Epílogo: Levar ancla
El barco se llamaba "El Industrial". El niño se sentía muy ilusionado. Era su primer viaje en barco. Bueno, al ser niño muchas cosas de las que hacía eran su primera vez. Pero no culpemos al niño de no ser consciente de ello. Pobre, ya tenía bastante con abrirse paso en este mundo de locos adultos.
Fue muy feliz mientras inspeccionaba todo el primer día, junto con sus padres. El segundo se topó con algo que atrapó su atención. Se trataba de un reloj, colgado en la pared del pasillo que conducía a la zona de juegos. No llegó a dicha zona, pues se quedó mirando el reloj. Redondo y de manecillas, hasta ahí todo normal, acorde a los estándares de relojes normales. Pero tenía algo curioso: un ancla, en el fondo, tras las manecillas. Y el ancla se movía, aunque apuntaba siempre más o menos hacia abajo, mientras el resto del reloj permanecía en su lugar.
—Papá, el ancla del reloj se mueve.
—En realidad, no, hijo. Es el reloj el que se mueve con el barco, como nosotros, mientras el ancla está quieta, apuntando siempre hacia el mar que tenemos debajo. —El niño no podía comprender eso. Al notarlo, el padre añadió—: Eso es para que veamos cuánto nos bamboleamos.
—¿Qué es bambolear?
El niño pasó los siguientes días asimilando toda esa información, y al final acabó comprendiéndolo. Cada mañana tras el desayuno se plantaba frente al reloj del ancla, para comprobar cuánto se bamboleaba el barco ese día, y comparar con el bamboleo de los días anteriores. Mas al llegar el quinto, ¡horror! El ancla ya no apuntaba hacia abajo, ¡sino hacia arriba!

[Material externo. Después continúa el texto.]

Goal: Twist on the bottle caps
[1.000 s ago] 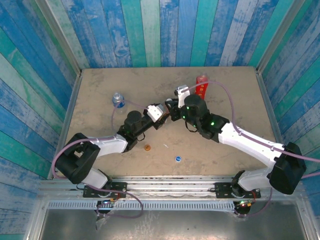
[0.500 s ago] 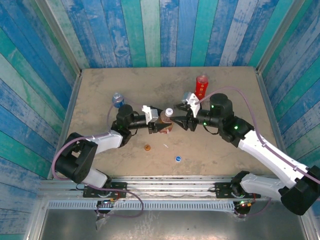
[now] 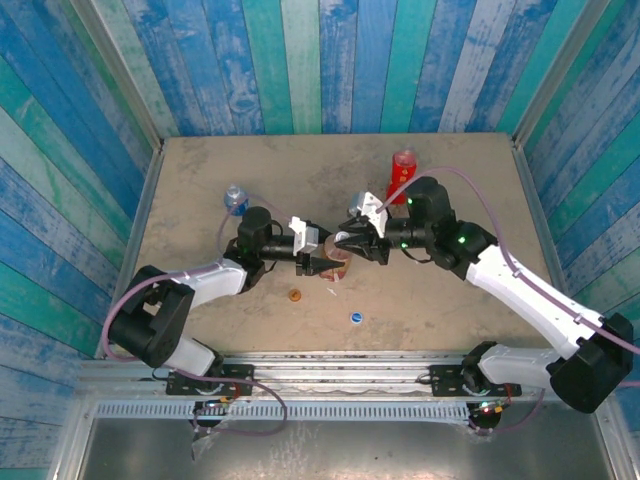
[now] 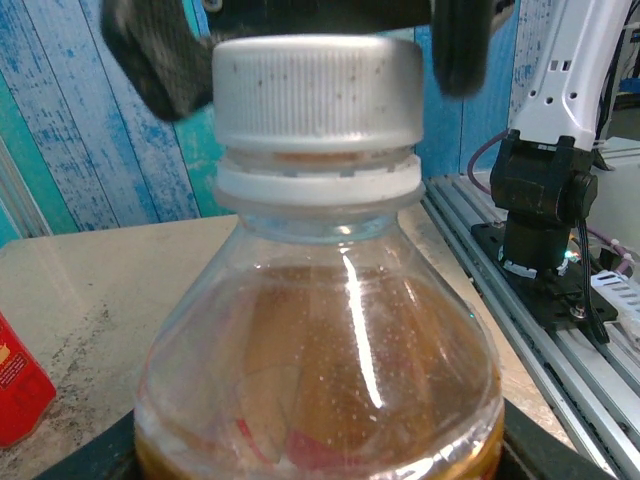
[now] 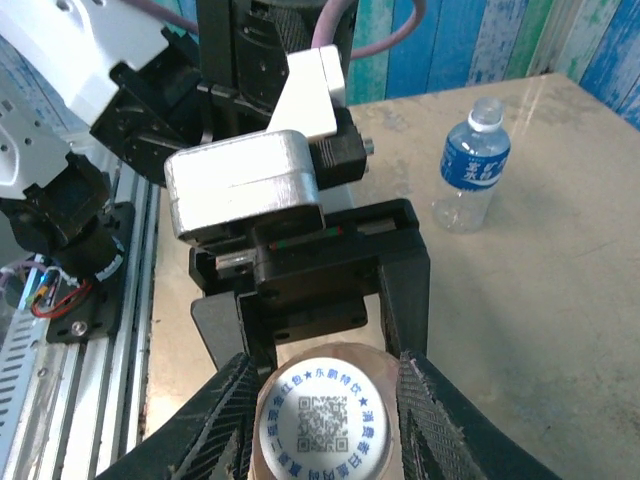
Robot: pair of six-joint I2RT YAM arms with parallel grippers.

—¡Papá, mamá! ¡El ancla apunta hacia arriba! ¡El mar está encima de nosotros!
—¡O nosotros estamos del revés! —contestó la madre, causando pavor en el niño. Ambos progenitores se reían a gusto—. No, hijo, el reloj se ha estropeado sin más, no le des importancia.
Pero el hijo no escuchaba, y por supuesto sí le dio importancia. Llegó a la conclusión de que efectivamente el mar no se hallaba encima del barco, ya que miró al exterior y no era así. Por tanto, los que se encontraban del revés habían de ser ellos. Entró en pánico. Echó a correr por los pasillos, hasta que se calmó un poco y volvió con sus padres. Sin embargo, su agitación interna continuaba.
—Papá, mamá, ya lo he entendido, ¡todo está al revés! ¡Lo dice el ancla! Porque apunta hacia arriba. Entonces nosotros estamos boca abajo. Entonces, entonces, todo es al revés ahora. Todo lo que era de una manera ahora es de la contraria. Ahora los niños somos adultos, y los adultos sois niños.
—¿Qué dices, hijo? —El padre se reía a gusto.
—Ahora los adultos volvéis al colegio, y los niños cuidamos de vosotros y os hacemos la comida.
—¿Ah, sí?
—¡Lo dice el ancla!
—¿El ancla dice todo eso?
—Sí, porque está al revés. Es el mundo al revés.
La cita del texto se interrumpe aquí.